Ein Pass und sein Berg


von Reinhold Messner


»Vielleicht erinnere ich mich auch wirklich nicht ungern an die Sturmstunden im Lager IV. Nicht aus Heroismus – es war keine heldenhafte Situation; auch nicht aus Gefühlsgründen – obwohl ich die aschgrauen Gesichter der Sherpa nie vergessen werde; sondern ganz einfach, weil diese Augenblicke im Schatten des Jenseitigen so gar nichts mit dem alltäglichen Leben gemein haben.«

Herbert Tichy

Der Cho Oyu – im Tibetischen kann der Name dieses Berges auch »Göttin des Türkis« bedeuten – ist nach neuesten Vermessungen 8202 m hoch und damit der sechsthöchste Gipfel der Erde.

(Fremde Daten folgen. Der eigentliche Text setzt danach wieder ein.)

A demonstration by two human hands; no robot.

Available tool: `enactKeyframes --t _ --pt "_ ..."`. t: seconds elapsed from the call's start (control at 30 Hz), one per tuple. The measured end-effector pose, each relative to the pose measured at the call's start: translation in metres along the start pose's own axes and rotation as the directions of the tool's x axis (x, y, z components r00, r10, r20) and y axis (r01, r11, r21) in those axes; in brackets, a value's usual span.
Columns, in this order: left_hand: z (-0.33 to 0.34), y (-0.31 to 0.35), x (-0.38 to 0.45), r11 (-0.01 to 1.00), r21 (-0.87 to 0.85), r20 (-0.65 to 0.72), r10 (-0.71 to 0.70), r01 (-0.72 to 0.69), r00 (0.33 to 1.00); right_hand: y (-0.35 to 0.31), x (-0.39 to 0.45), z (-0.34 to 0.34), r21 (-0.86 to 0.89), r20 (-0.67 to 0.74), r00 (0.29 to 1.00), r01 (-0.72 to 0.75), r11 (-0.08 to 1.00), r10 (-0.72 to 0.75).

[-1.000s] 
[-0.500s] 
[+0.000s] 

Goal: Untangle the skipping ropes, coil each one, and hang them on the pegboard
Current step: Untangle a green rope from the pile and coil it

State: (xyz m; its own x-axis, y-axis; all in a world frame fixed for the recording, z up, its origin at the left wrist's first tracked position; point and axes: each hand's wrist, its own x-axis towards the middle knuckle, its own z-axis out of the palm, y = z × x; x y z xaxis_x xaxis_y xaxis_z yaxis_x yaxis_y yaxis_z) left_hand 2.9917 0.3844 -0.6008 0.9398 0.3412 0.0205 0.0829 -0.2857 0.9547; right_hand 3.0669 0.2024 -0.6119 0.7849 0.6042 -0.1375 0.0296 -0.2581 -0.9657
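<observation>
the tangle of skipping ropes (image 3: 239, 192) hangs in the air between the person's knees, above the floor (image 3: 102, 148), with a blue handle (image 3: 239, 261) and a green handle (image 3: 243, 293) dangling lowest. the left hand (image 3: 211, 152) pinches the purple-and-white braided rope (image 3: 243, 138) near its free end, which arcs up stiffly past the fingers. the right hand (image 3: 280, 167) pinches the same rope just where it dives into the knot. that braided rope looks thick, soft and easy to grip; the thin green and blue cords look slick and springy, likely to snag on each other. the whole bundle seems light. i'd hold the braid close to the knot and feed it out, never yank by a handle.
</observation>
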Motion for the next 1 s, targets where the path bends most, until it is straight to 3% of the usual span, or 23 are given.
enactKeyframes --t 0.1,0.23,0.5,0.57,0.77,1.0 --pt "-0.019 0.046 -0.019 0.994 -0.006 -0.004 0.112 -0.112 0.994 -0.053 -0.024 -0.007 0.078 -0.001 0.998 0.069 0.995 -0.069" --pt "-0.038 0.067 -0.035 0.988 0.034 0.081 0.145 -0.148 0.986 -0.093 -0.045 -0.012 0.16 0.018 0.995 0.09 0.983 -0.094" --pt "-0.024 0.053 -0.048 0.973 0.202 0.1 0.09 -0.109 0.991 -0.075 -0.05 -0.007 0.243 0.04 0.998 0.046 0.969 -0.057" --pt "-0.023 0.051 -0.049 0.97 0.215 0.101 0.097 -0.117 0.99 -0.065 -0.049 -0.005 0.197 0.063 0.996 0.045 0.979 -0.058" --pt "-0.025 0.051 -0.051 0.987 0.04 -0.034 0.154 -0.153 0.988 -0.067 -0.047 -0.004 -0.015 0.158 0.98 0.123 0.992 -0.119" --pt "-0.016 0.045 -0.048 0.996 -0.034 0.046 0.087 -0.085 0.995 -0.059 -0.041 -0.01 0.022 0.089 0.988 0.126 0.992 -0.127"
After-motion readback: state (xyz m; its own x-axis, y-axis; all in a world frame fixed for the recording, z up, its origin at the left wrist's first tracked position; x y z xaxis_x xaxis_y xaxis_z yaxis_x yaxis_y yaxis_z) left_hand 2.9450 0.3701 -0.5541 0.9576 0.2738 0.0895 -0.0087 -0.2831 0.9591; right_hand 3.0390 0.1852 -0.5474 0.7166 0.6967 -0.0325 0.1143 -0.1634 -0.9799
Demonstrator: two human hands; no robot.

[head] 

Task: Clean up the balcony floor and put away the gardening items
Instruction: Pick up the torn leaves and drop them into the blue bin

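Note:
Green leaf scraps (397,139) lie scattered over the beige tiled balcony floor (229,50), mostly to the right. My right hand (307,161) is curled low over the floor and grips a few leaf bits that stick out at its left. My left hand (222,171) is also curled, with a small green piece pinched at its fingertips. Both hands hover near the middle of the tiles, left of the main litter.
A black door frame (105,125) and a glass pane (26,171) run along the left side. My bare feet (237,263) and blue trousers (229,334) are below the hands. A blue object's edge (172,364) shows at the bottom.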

Im Süden dieses Achttausenders bewohnen die Sherpa, »das Volk aus dem Osten«, die kargen Täler und Hochalmen, im Norden leben Tibeter. Über den Nangpa La, einen fast sechstausend Meter hohen Pass, unmittelbar am Westfuß des Cho Oyu, ziehen seit Menschengedenken die stärksten Männer des Himalaja hin und her, um Handel zu treiben. Die Sherpa holten einst Salz aus Tibet und kauften Felle, Wolle und sogar Yaks von ihren Nachbarn im Norden; die Tibeter holten Getreide und Tuch aus dem Süden und brachten diese Güter in wochenlangen, beschwerlichen Märschen über den Nangpa La in ihre Heimat Tibet, ins Schneeland. Heute strömen vor allem chinesische Waren über den Pass nach Nepal, Billigprodukte, die in den Bergtälern im Süden verkauft werden.

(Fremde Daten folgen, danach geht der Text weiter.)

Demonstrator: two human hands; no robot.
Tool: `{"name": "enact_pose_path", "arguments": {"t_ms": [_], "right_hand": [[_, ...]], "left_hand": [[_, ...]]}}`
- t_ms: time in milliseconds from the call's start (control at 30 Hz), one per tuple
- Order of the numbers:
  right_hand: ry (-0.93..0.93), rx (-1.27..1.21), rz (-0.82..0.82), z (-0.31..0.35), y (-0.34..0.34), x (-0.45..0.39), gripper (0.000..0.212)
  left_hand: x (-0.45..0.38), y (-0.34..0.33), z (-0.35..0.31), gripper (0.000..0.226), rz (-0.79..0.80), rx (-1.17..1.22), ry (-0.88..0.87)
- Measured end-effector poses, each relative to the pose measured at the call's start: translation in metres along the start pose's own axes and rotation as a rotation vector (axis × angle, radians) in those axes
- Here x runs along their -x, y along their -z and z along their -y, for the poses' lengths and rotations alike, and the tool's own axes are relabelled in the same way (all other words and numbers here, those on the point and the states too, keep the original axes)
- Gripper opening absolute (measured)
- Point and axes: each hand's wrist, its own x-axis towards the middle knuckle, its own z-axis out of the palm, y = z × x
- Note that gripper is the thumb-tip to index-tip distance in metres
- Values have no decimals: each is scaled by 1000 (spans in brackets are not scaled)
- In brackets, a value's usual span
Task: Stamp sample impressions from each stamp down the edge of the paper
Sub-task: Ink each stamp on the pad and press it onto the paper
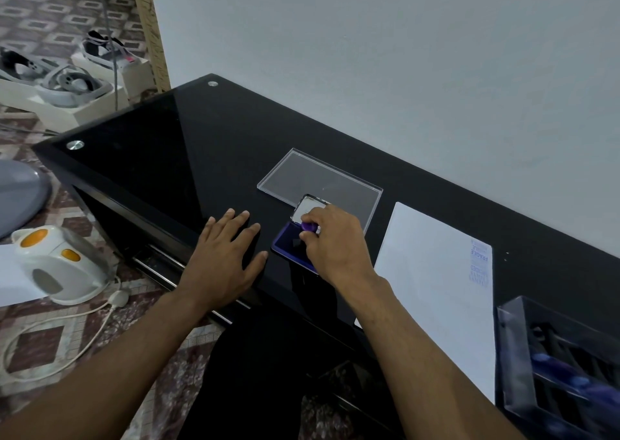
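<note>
Soft, even indoor light falls with no hard shadows. The glossy black desk mirrors the pale wall as a grey sheen along its far side. Wide-angle distortion bends the desk edges and stretches the corners. The clear box at lower right is smeared and out of focus; the centre is sharp.

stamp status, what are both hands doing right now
Right hand pinching purple stamp over open ink pad. Left hand flat on table. Paper edge shows impressions; nothing in the way.
</note>
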Motion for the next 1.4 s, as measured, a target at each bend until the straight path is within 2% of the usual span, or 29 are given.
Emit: {"name": "enact_pose_path", "arguments": {"t_ms": [200,400,500,733,933,1267,1400], "right_hand": [[-4,-8,10,-1,0,0,32],[-45,-100,-79,-6,1,7,37],[-80,-154,-142,-13,8,15,36],[-110,-70,-221,-51,40,45,16],[-247,-88,-281,-96,64,79,30],[-402,-72,-403,-162,101,121,33],[-434,-26,-411,-185,116,128,26]], "left_hand": [[-2,3,-1,79,22,22,14],[-9,16,-16,65,2,130,43],[-14,19,-33,66,-3,135,2],[-21,16,-91,63,-4,135,-123],[-26,7,-152,62,29,189,-220],[-36,-25,-239,63,111,218,-367],[-41,-36,-260,63,130,215,-411]]}}
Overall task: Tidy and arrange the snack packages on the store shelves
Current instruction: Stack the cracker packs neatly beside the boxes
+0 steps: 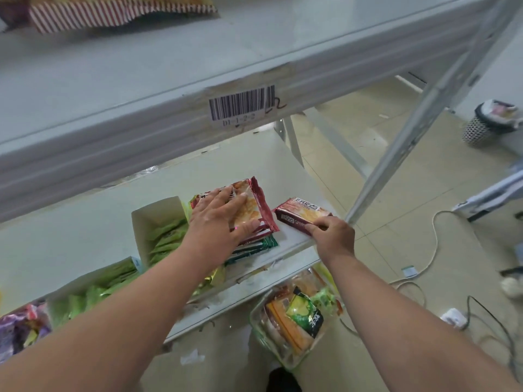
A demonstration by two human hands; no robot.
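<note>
On the lower white shelf [85, 222], my left hand [219, 216] lies flat with spread fingers on a red cracker packet [254, 205] that tops a small stack; green-edged packets [254, 247] poke out underneath. My right hand [334, 236] pinches the near end of a second red cracker pack [302, 212] lying near the shelf's right end. To the left stands an open white carton [158, 219] with several green packets inside.
The upper shelf [169, 89] carries a barcode label [242, 104] and a red-striped bag [113, 12] at its back. A clear bag of mixed snacks [297, 315] hangs below the shelf edge. More packets fill the bottom-left cartons. Cables [435, 250] and a bin [489, 123] lie on the floor.
</note>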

Der Nangpa La, dieser höchste regelmäßig begangene Pass der Welt, ist für Ausländer aber seit bald sechs Jahrzehnten gesperrt. Seit 1959, als der Dalai Lama Tibet verlassen hatte und die chinesische Zentralregierung unwiderruflich die Herrschaft über das tibetische Hochland proklamierte, wird die Grenze an diesem für Ortsfremde unzugänglichen Himalaja-Pass von Tingri aus kontrolliert. Ein- und Ausreise sind dort inzwischen für alle verboten.

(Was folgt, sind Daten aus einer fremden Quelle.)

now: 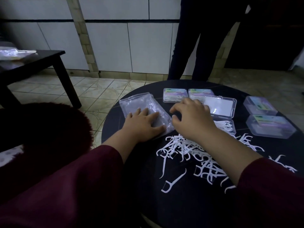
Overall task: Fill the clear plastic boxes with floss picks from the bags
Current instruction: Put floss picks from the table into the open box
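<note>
Dark red sleeves [85, 183] cover both forearms at the near edge of the view. Beyond them, a loose heap of white floss picks [185, 150] lies on the round dark worktop [139, 162], spread from the middle toward the right.

The left hand [143, 125] rests flat on a clear plastic bag [139, 104] at the left side of the worktop; its fingers [154, 116] are straight and press on the bag without curling round it. The right hand [192, 117] hovers just beside the bag, above the far edge of the heap. Its fingers are bent and spread like a claw, and I cannot tell if they hold a pick.

Right of this hand lies an open clear box [225, 125] with some picks inside, and its lid [219, 106] stands open on the far side. Two closed boxes [175, 95] sit side by side farther back, and two more closed boxes [269, 125] lie at the right edge.

A person in dark trousers [197, 46] stands behind the worktop. On the left, a low dark table [49, 58] carries more plastic bags [16, 53].
</note>
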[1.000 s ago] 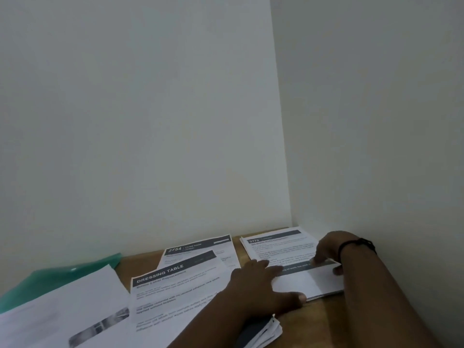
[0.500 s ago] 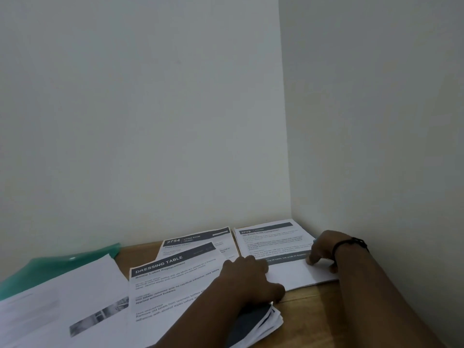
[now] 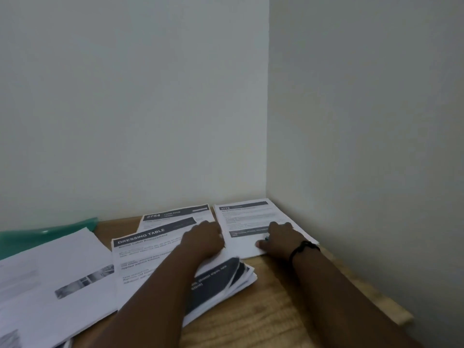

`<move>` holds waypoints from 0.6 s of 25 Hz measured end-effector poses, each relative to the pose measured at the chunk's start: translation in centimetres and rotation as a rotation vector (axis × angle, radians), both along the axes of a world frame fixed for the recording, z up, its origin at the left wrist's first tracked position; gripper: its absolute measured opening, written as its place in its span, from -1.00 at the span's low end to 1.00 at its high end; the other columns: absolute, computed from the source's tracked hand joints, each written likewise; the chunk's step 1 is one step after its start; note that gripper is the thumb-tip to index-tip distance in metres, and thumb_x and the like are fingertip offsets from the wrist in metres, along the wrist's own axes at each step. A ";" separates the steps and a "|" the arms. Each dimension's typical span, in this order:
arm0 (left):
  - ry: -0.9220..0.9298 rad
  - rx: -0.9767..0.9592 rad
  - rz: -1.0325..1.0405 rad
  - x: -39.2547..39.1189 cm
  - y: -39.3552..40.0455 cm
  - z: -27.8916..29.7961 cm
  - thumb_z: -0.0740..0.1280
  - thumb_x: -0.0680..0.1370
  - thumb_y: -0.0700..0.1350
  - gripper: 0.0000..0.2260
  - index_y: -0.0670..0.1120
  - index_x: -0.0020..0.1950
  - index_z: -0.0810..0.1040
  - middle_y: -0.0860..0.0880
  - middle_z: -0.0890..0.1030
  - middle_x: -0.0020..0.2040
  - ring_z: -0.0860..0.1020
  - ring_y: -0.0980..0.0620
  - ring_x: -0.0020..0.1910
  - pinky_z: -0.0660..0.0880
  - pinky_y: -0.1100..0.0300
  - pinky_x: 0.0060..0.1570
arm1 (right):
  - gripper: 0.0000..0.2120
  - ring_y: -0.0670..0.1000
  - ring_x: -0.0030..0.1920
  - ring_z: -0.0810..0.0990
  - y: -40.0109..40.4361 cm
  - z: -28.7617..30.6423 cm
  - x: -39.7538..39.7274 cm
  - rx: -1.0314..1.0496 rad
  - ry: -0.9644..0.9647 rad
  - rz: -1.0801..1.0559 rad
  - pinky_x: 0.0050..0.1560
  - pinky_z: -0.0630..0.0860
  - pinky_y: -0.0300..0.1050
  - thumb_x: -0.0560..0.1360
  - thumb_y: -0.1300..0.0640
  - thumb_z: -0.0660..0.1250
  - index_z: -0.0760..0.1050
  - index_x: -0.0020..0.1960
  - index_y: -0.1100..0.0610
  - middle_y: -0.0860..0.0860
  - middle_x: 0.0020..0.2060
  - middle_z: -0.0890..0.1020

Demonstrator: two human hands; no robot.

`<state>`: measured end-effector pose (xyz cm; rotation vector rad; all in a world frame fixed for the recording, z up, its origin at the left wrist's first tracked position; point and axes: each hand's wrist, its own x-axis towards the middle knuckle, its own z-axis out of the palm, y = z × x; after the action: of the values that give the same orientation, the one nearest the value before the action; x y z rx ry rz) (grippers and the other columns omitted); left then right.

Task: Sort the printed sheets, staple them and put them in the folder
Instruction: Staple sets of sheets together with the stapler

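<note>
Wooden surface, wall corner. Right hand: fingers spread flat, pressing sheet "3779", nothing grasped. Left hand: resting on "DRESSING TABLE" stack; grip cannot be told. Sheet "2754" behind. Green folder far left.

Green folder: you see only its far edge, the rest lies under the left sheets and runs off the left edge. Your left hand covers the middle of the DRESSING TABLE sheet, hiding its fingertips. Body text on the 3779 sheet is too blurred to read.
</note>
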<state>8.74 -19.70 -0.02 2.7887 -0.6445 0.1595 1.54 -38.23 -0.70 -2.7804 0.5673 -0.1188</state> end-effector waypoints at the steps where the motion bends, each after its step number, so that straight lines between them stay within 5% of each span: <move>1: -0.008 0.009 0.010 0.0 0.2 -0.2 0.17 0.60 -0.01 -0.72 0.03 0.27 0.49 -0.03 0.49 0.31 0.47 -0.06 0.27 0.41 0.02 0.26 | -0.42 0.15 0.29 0.44 0.2 -0.7 -1.9 -0.015 -0.053 -0.004 0.21 0.44 0.00 0.50 -0.19 0.24 0.22 0.40 0.06 0.17 0.41 0.29; 4: -0.071 0.009 -0.033 -1.6 -0.9 0.0 0.17 0.60 0.10 -0.69 0.02 0.28 0.48 -0.04 0.48 0.31 0.47 -0.06 0.27 0.41 0.02 0.25 | -0.55 0.05 0.25 0.44 0.0 -2.1 -8.6 -0.173 -0.219 0.019 0.20 0.37 0.01 0.55 -0.15 0.19 0.24 0.35 0.01 0.00 0.26 0.46; 8: -0.122 0.007 -0.201 -5.3 -2.6 0.1 0.15 0.60 0.19 -0.62 0.04 0.31 0.45 0.00 0.46 0.31 0.43 -0.03 0.29 0.39 0.03 0.25 | -0.56 -0.25 0.12 0.41 -2.7 -1.7 -16.2 -0.217 -0.196 0.294 0.24 0.24 -0.14 0.45 -0.42 0.10 0.39 0.19 -0.19 -0.32 0.02 0.50; 15: -0.052 -0.136 -0.208 -8.2 -1.2 -0.5 0.11 0.53 0.36 -0.50 0.09 0.30 0.46 0.06 0.47 0.31 0.43 0.04 0.28 0.39 0.03 0.26 | -0.41 -0.25 0.08 0.50 -4.1 -1.2 -18.3 -0.170 -0.260 0.482 0.14 0.43 -0.24 0.36 -0.49 0.16 0.43 0.26 -0.20 -0.29 0.10 0.55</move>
<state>0.53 -20.95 -0.53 2.5760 -0.8961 0.2248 -16.78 -42.31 -1.92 -2.9084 -0.1874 -0.4277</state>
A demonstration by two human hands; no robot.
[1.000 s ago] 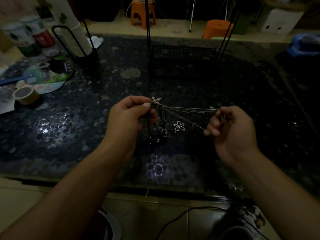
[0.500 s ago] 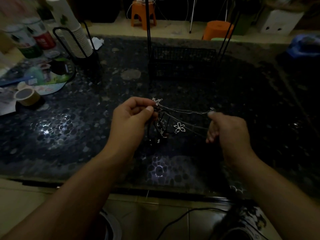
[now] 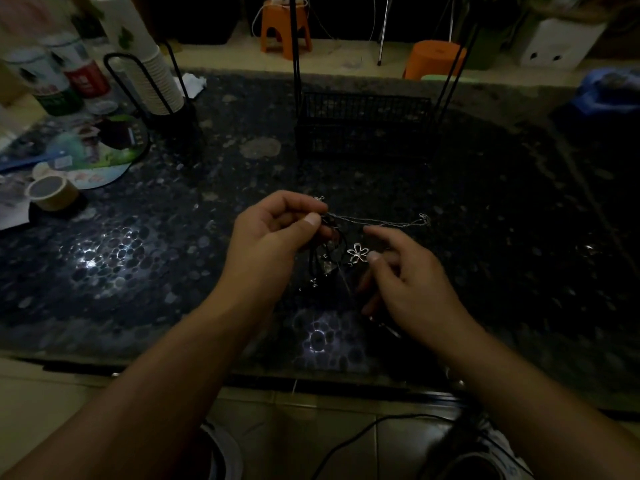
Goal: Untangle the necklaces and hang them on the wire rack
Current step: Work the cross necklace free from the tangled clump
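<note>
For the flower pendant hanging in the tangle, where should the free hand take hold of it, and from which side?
Probably pinch the flower pendant by its open wire petals, coming from the right, where the right hand already has a fingertip beside it. The left hand pinches the bunched necklaces on the other side, and the pendant faces the camera flat.

The wire rack (image 3: 363, 128) loses its upright rods past the top edge. The tangled necklaces (image 3: 332, 258) merge with the dark tabletop (image 3: 485, 237) (how many cords, I cannot tell). The right hand (image 3: 412, 289) is motion-blurred, its lower fingers hidden; whether it touches the flower pendant (image 3: 357, 253) is unclear.
</note>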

Trotzdem ist es in den vergangenen Jahrzehnten ganzen Familien gelungen, über den Nangpa La von Tibet nach Nepal zu fliehen. Viele Khampas vor allem, die, unterstützt von humanitären Organisationen aus der Schweiz, den Invasoren aus dem Osten entgegengetreten waren. Mit ihren bescheidenen Waffen – ellenlange Schwerter und Vorderlader – waren sie den mit Flugzeugen, Panzern und Maschinengewehren kämpfenden Chinesen zuletzt hoffnungslos unterlegen. Trotz bester Geländekenntnisse und der Fähigkeit, in der dünnen Höhenluft zu überleben.

Diese mutigen Kämpfer hatten den chinesischen Eindringlingen am längsten Widerstand geleistet. Am Ende hatten sie sich ergeben oder fliehen müssen.

Blick vom Nangpa La nach Süden

Ohne es zu wissen, war ein Teil der fliehenden Khampas dann denselben Weg gegangen, den Zigtausende ihrer Vorfahren ein halbes Jahrtausend früher schon angetreten hatten, den Weg in die Freiheit im Süden des Himalaja-Gebirges, das die Hochfläche Tibet wie einen schier unüberwindlichen Grenzwall von den Königreichen Nepal, Sikkim und Bhutan trennt. Bei dieser Völkerwanderung kam wohl auch die Legende vom Yeti ins Sherpa-Land Solo Khumbu und somit nach Nepal.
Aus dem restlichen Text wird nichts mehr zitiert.